Originalism? Here’s the Deal

The reason our country is broken irreparably is the electoral college, equal state representation in the Senate, the rules of the Senate, and the unlimited terms of members of the Supreme Court.

These things are all in the Constitution. They have broken the nation.

The United States can’t be repaired unless the Constitution is repaired and that simply cannot happen in such a bitterly divided, angry nation as we have become.

The root of it all is in two intertwined deals made by the men who wrote our vaunted Constitition.

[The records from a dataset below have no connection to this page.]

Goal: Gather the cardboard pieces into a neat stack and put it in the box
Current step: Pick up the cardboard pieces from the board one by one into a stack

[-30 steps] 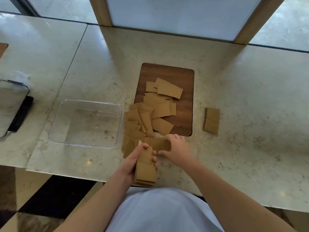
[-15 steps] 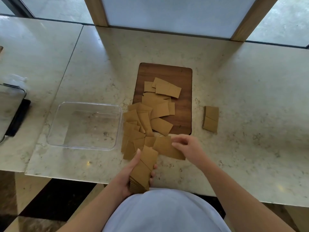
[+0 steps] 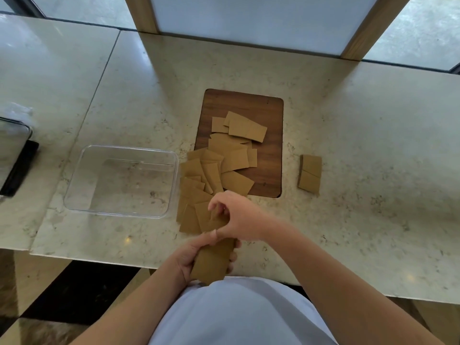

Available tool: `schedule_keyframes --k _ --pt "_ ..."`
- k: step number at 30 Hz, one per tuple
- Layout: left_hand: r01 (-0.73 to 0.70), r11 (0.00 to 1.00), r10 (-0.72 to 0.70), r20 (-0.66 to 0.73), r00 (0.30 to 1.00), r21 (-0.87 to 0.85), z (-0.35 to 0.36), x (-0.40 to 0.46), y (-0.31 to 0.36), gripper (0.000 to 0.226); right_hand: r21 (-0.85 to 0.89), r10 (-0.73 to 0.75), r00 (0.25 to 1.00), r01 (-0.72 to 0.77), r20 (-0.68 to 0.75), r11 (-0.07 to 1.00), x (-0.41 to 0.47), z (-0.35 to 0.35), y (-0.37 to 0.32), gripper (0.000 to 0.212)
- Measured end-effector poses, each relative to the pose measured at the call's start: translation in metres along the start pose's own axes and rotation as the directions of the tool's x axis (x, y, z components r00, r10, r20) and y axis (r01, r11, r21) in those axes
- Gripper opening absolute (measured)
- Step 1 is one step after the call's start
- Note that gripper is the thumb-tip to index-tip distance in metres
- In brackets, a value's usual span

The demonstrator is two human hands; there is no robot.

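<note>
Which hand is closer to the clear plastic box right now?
The left hand, though not by much: it grips the cardboard stack at the counter's near edge, right of the clear plastic box. The right hand sits farther right.

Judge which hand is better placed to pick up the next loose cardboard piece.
Right. The left hand already grips the gathered stack, while the right hand is over the loose pieces beside the clear box.

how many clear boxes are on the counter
1. The clear box sits on the counter, left of the loose cardboard pieces. A dark-rimmed container at the far left edge is cut off, so I cannot tell its kind.
</note>
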State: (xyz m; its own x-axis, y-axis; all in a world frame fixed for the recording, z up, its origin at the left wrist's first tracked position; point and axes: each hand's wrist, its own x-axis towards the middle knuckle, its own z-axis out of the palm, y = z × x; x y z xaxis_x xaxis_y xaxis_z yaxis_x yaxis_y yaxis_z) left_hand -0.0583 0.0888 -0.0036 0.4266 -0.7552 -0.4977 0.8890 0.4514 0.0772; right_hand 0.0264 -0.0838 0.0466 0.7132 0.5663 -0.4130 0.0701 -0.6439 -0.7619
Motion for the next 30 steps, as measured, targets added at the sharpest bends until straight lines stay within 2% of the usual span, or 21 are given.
schedule_keyframes --k 2,3,4,5,7,9,13,15,18,20,22,24,27,28,30 --pt "-0.083 0.993 0.087 0.037 0.996 -0.084 -0.001 -0.001 0.003 0.073 0.24 0.149 0.977 -0.11 -0.153 0.965 0.005 -0.001 0.019 0.051" --pt "-0.111 0.987 0.116 0.038 0.993 -0.113 -0.001 -0.001 0.005 0.078 0.296 0.254 0.938 -0.179 -0.237 0.938 0.008 -0.001 0.03 0.048" --pt "-0.128 0.982 0.133 0.031 0.991 -0.139 -0.002 0.001 0.006 0.082 0.253 0.332 0.893 -0.261 -0.304 0.932 0.01 0.0 0.041 0.047" --pt "-0.139 0.977 0.145 0.023 0.989 -0.159 -0.004 0.001 0.006 0.084 0.126 0.365 0.873 -0.343 -0.323 0.931 0.012 0.003 0.051 0.049" --pt "-0.159 0.972 0.162 0.002 0.987 -0.172 -0.006 0.001 0.009 0.078 -0.188 0.335 0.91 -0.383 -0.245 0.904 0.015 0.014 0.06 0.06" --pt "-0.178 0.972 0.174 -0.04 0.984 -0.155 -0.007 0.003 0.011 0.072 -0.383 0.282 0.935 -0.347 -0.216 0.856 0.019 0.027 0.06 0.064" --pt "-0.215 0.96 0.198 -0.11 0.974 -0.181 -0.005 0.008 0.015 0.059 -0.463 0.212 0.922 -0.35 -0.324 0.814 0.021 0.039 0.059 0.055" --pt "-0.235 0.95 0.215 -0.115 0.97 -0.204 -0.006 0.008 0.017 0.053 -0.441 0.214 0.909 -0.365 -0.357 0.82 0.017 0.039 0.062 0.045" --pt "-0.185 0.968 0.169 -0.105 0.98 -0.169 -0.005 0.007 0.02 0.039 -0.189 0.315 0.903 -0.377 -0.291 0.907 0.007 0.029 0.066 0.026" --pt "-0.175 0.974 0.157 -0.132 0.979 -0.143 -0.002 0.009 0.022 0.031 -0.016 0.347 0.913 -0.359 -0.216 0.933 -0.004 0.018 0.067 0.028" --pt "-0.205 0.969 0.174 -0.21 0.962 -0.135 -0.001 0.012 0.024 0.039 0.159 0.376 0.899 -0.347 -0.226 0.924 -0.018 0.006 0.063 0.022" --pt "-0.207 0.97 0.165 -0.274 0.947 -0.131 0.001 0.016 0.024 0.054 0.397 0.436 0.867 -0.322 -0.242 0.86 -0.031 -0.002 0.056 0.006" --pt "-0.13 0.986 0.096 -0.283 0.954 -0.104 0.008 0.022 0.024 0.064 0.687 0.512 0.846 -0.283 -0.149 0.669 -0.047 -0.008 0.041 0.011" --pt "-0.102 0.991 0.076 -0.262 0.962 -0.087 0.011 0.024 0.025 0.067 0.74 0.514 0.849 -0.268 -0.122 0.617 -0.05 -0.008 0.037 0.016" --pt "-0.065 0.996 0.052 -0.204 0.978 -0.056 0.018 0.026 0.025 0.068 0.771 0.513 0.853 -0.263 -0.094 0.58 -0.054 -0.007 0.03 0.024"
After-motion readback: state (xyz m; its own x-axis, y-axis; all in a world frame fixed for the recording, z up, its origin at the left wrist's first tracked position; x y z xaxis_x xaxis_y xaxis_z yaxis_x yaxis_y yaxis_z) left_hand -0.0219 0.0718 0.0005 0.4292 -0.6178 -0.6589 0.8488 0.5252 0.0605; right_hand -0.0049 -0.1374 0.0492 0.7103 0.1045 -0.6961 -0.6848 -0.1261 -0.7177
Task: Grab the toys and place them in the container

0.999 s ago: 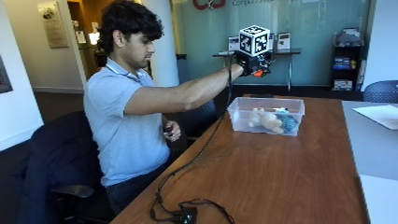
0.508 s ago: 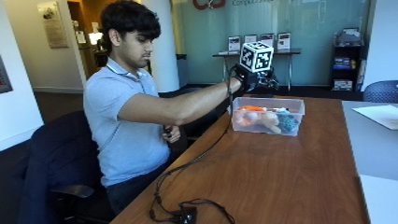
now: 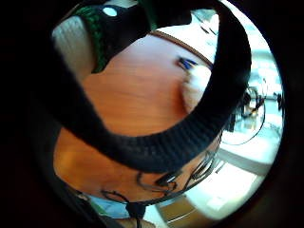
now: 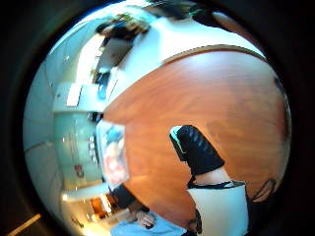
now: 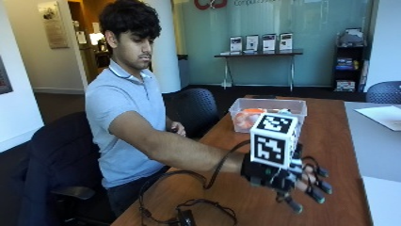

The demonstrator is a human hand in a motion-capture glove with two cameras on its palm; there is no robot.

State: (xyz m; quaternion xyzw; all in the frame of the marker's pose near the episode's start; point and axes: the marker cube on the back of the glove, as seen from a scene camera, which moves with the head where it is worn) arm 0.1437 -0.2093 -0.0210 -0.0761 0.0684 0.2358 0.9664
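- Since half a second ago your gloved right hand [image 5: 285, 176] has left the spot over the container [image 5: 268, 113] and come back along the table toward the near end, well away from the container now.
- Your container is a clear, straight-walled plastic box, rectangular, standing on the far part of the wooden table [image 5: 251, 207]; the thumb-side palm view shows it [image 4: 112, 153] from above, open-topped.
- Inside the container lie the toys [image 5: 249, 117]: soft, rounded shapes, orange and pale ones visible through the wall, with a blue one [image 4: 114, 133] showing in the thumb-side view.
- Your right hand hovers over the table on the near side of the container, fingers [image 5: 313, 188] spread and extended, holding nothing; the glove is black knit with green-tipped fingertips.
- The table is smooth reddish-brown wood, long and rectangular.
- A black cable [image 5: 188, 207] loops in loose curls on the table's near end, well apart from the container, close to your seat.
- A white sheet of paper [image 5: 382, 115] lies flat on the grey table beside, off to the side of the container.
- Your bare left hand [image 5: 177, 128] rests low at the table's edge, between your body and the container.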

On May 25, 1787 delegates from 12 of the original 13 states met in Philadelphia to decide how, if they could, to fix the Articles of Confederation, the weak document that theretofore structured the nominal notion of a unitary nation, a United States of America.

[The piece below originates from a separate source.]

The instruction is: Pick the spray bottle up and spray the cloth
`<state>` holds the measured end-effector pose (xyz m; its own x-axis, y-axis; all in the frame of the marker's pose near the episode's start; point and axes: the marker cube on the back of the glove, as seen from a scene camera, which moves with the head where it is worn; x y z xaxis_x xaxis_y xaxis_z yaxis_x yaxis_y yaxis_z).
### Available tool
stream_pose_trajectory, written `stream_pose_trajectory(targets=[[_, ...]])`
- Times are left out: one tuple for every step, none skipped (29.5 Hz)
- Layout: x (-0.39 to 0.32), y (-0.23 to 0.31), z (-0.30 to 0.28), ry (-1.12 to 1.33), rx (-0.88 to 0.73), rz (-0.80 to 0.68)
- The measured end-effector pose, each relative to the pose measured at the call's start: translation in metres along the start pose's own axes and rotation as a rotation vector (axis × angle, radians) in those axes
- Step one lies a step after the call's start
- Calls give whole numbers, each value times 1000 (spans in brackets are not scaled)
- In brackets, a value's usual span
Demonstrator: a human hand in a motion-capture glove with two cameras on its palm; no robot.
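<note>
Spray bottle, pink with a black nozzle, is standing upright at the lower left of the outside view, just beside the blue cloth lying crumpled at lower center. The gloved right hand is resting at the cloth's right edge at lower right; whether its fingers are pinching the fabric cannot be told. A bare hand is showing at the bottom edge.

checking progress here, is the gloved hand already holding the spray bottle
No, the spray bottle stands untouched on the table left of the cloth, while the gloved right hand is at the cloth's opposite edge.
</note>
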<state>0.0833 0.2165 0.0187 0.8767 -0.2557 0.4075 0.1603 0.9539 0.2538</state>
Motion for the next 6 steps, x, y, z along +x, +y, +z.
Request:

The delegates quickly decided to abandon that project to write a new national charter, a constitution. In all 55 white men served as delegates to the convention of whom 39 signed the document on Sept. 17 that year, and sent it the states for ratification. The Constitution itself required that at least nine of the 13 states consent before it could take effect.

Among the 39 signers, 17 owned slaves a reflection from 11 years earlier in Philadelphia when 56 signers of the Declaration of Independence included 25 slave owners or former slave owners. Among those were former slave owner Benjamin Franklin and plantation slave lord Thomas Jefferson, principal author of the Declaration, who wrote its ringing announcement that “All men are created equal…”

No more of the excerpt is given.